Assumptions that gender differences in mathematics learning were, at least in part, the result of social structures, inadequate educational opportunities, and biased instructional methods and materials shaped much of the work undertaken. Traditional quantitative research methods usually informed the experimental work devised. The removal of school and curriculum barriers, and possibly the resocialization of females, were assumed to serve as fruitful pathways for achieving gender equity. Male (white and Western) norms of performance, standards, participation levels, and methods of work were typically accepted uncritically as the optimum goal for all students. If these were not attained, females were considered deficient, or to use a theme from Kaiser and Rogers (1985), they were perceived as a problem in mathematics, and were to be encouraged and helped to assimilate. This notion, of supporting females to reach standards and achievement equivalent to those of males, was consistent with the tenets of liberal feminism.

2.2 A Terminological Interlude

The mix of the terms “sex differences” and “gender differences” in the above paragraphs is not fortuitous. In early work, researchers invariably used the term sex differences when referring to differences in mathematics performance or participation between males and females. In recognition that such differences were not necessarily biologically based, the term gender began to be used as an indicator that differences found were unlikely to be attributable to biology alone. Increasingly the use of gender, rather than sex, differences in mathematics began to appear in scholarly publications. Not all agreed with this putative distinction.

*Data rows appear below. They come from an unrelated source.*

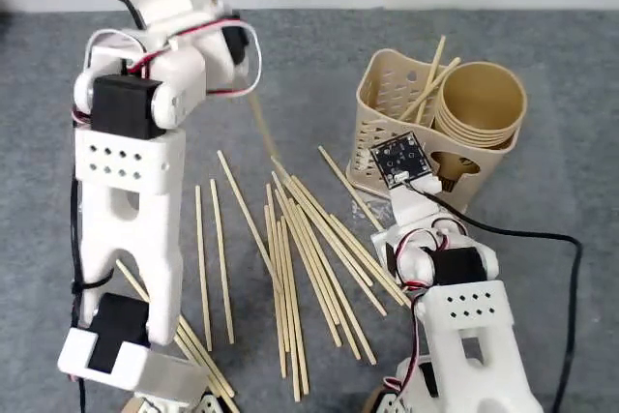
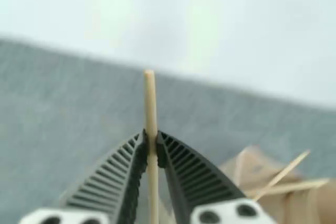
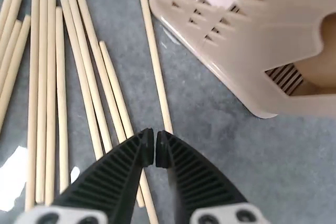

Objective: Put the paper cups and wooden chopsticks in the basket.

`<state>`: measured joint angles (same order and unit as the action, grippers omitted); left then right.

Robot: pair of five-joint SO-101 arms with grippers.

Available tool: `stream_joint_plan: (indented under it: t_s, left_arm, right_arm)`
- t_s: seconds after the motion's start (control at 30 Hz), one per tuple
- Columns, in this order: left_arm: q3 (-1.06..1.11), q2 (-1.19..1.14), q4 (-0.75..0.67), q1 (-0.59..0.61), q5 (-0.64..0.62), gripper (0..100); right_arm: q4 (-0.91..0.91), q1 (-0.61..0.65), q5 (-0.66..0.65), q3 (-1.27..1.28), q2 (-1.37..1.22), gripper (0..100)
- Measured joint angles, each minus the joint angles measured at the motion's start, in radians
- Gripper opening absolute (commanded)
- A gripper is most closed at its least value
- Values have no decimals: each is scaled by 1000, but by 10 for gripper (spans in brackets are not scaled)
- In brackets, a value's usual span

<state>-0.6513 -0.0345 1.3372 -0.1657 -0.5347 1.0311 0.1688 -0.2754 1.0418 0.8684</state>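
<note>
Step in hand: carrying one chopstick to the basket. Your left gripper (image 2: 151, 136) is clamped on a chopstick (image 2: 149, 103), held high at the far left of the table, well apart from the basket (image 1: 387, 108). The long axis runs in line with the fingers. One end pokes past the tips toward the back wall, the other slants down toward the loose sticks (image 1: 300, 249). The cups (image 1: 482, 103) already sit in the basket.

Next move, as I judge it: swing over the rim, tip the stick near upright, then let go.

Your right gripper (image 3: 155, 144) is closed on nothing, low over the table just beside the basket.
</note>
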Motion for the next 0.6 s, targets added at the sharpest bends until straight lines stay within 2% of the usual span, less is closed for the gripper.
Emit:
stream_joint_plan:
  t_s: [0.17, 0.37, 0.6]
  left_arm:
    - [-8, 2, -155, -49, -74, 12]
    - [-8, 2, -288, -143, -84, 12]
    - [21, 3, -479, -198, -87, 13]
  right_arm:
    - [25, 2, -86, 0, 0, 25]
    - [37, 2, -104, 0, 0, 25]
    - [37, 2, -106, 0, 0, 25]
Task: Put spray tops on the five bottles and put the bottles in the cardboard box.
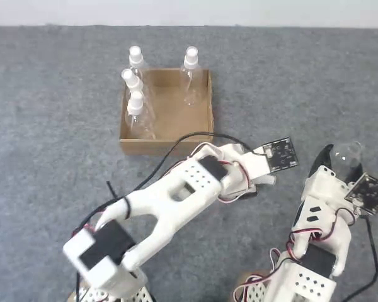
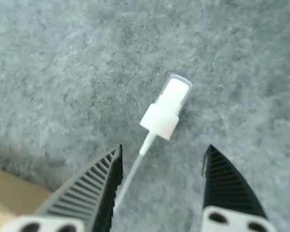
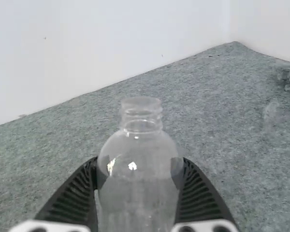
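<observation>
Black ribbed fingers point(image 2: 104, 183) of the left gripper point(image 2: 164, 149) stand spread wide and released, poised on either side of a white plastic spray top with a clear cap and thin dip tube point(image 2: 160, 121), which lies flat on the grey carpeted table point(image 1: 50, 126), touching neither finger. A brown patch of cardboard shows just beside this gripper in the left wrist view, and the high view places the white left arm point(image 1: 176, 195) stretched toward the near right corner of the open brown cardboard box point(image 1: 167, 146). On the right side of the table, well apart from the box, the right gripper point(image 3: 138, 164) has its black fingers point(image 3: 75, 193) clenched around the shoulders of a clear plastic bottle with an open, uncapped neck point(image 3: 139, 145), held upright. Inside the box, three capped clear bottles point(image 1: 135, 107) stand in a row along its left wall, and a fourth capped bottle point(image 1: 191, 75) stands at its far right corner, each upright with a white spray top.
</observation>
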### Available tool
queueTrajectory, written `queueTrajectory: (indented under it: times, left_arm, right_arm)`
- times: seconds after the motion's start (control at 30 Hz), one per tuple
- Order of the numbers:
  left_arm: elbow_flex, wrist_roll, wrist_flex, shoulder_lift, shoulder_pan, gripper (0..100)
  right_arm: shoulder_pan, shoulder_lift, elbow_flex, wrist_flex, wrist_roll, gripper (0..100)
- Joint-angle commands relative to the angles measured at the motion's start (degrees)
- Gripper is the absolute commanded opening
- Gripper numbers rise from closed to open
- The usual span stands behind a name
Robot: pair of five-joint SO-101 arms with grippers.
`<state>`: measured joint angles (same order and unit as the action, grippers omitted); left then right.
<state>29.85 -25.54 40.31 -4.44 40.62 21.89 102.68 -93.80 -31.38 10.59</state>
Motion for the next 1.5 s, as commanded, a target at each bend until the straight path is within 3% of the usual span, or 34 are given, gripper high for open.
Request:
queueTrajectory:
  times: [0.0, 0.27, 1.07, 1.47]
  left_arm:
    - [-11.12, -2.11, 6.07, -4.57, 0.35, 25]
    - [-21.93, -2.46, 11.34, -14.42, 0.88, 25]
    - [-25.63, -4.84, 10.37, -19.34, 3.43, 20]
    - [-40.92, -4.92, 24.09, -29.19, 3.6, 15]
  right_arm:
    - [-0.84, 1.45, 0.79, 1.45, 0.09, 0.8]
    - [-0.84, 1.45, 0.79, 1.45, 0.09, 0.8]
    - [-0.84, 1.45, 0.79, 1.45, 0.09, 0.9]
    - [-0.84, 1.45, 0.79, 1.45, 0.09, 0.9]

Experts and lay people alike are well aware that the words they use reflect and shape how we think. What words should we use when discussing differences in achievement tests scores for boys and girls? Those who advocate the use of “gender” for differences that are psychosocial in origin and “sex” for differences that are biological in origin are implicitly assuming that these are two separable influences, an approach that is consistent with behavioural genetics which assigns separate numerical estimates to each type of influence. (Halpern 2002, p. 89)

The sex/gender conceptual distinction, and attendant terminology, has continued to attract attention, more frequently beyond rather than within mathematics education. Reflecting on years of research in studies in education and in psychology, Damarin (2008) concluded:

the psychological literature on women, gender, and mathematics has two distinct strands, the first continuing a tradition of probing and documenting sex-based differences in various aspects of mathematical performance and the second investigating how knowledge of group differences affects judgment and thus experience of individuals. (p. 108)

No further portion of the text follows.